Work required>
Copy down every line of the data that follows exactly. Omit the pictures.

Exercise data>
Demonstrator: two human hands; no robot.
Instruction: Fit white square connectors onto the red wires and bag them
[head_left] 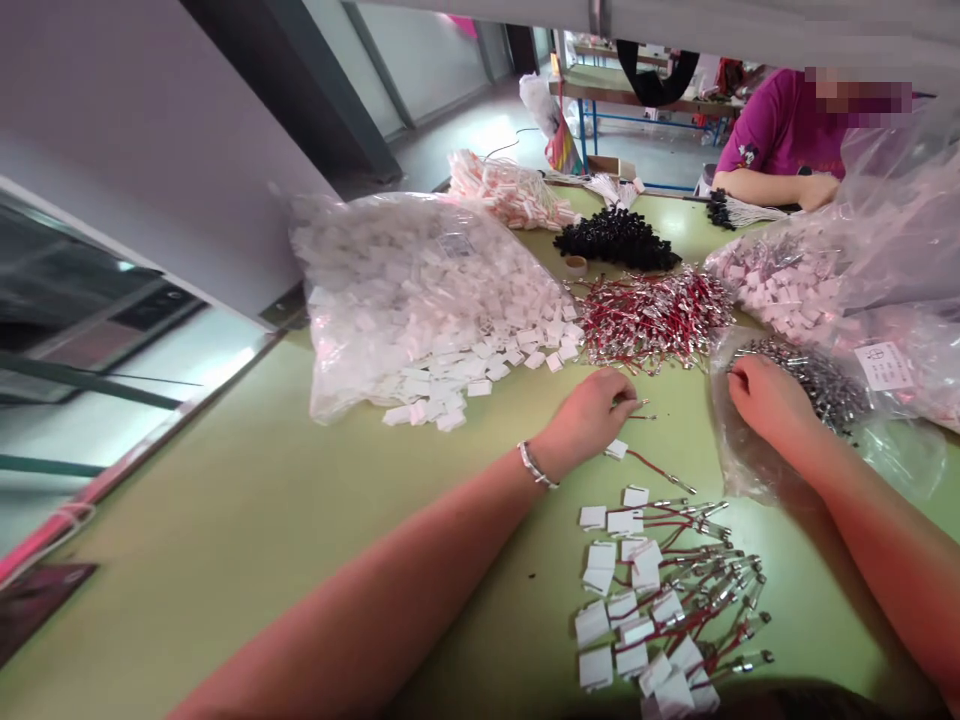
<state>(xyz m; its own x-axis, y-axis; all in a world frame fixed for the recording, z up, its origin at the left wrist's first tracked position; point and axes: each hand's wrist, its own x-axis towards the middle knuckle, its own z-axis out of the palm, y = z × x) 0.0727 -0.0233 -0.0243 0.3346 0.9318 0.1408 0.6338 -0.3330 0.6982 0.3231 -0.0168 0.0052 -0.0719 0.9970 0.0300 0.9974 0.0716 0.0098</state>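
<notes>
My left hand (589, 420), a bracelet at its wrist, is closed over the table. Thin wire leads with metal tips (649, 416) stick out past its fingertips. Just below it lies a white plastic housing (616, 450) with a red wire (652, 466) ending in a metal tip. The fingers of my right hand (769, 390) are pinched together at a clear bag of small metal parts (825, 385); whatever they hold is hidden. Nearer me, several white housings (596, 668) with red wires and glassy, metal-ended pieces (750, 662) lie in loose rows.
A large clear bag of white housings (420, 270) spills onto the table at left. Behind are piles of red wire leads (652, 315), black parts (615, 238) and pinkish-white parts (510, 190). More bags (885, 270) stand at right. A person in a purple shirt (784, 125) sits opposite.
</notes>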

Reply to the task>
Demonstrator: two human hands; no robot.
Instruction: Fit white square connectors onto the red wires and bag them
[head_left] 
<state>(xyz m; its own x-axis, y-axis; all in a world frame fixed for the recording, z up, its origin at the left wrist's first tracked position; point and axes: each hand's wrist, its own x-axis towards the middle knuckle, its own z-axis out of the palm, y = z × x) 0.0727 -0.0233 -0.0243 0.3346 0.9318 0.1408 0.6338 -0.3330 0.6982 0.3231 -0.0168 0.0052 -0.0719 0.9970 0.0300 0.9974 0.0716 0.0098</state>
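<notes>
My left hand (589, 420), a bracelet at its wrist, is closed over the table. Thin wire leads with metal tips (649, 416) stick out past its fingertips. Just below it lies a white plastic housing (616, 450) with a red wire (652, 466) ending in a metal tip. The fingers of my right hand (769, 390) are pinched together at a clear bag of small metal parts (825, 385); whatever they hold is hidden. Nearer me, several white housings (596, 668) with red wires and glassy, metal-ended pieces (750, 662) lie in loose rows.
A large clear bag of white housings (420, 270) spills onto the table at left. Behind are piles of red wire leads (652, 315), black parts (615, 238) and pinkish-white parts (510, 190). More bags (885, 270) stand at right. A person in a purple shirt (784, 125) sits opposite.
</notes>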

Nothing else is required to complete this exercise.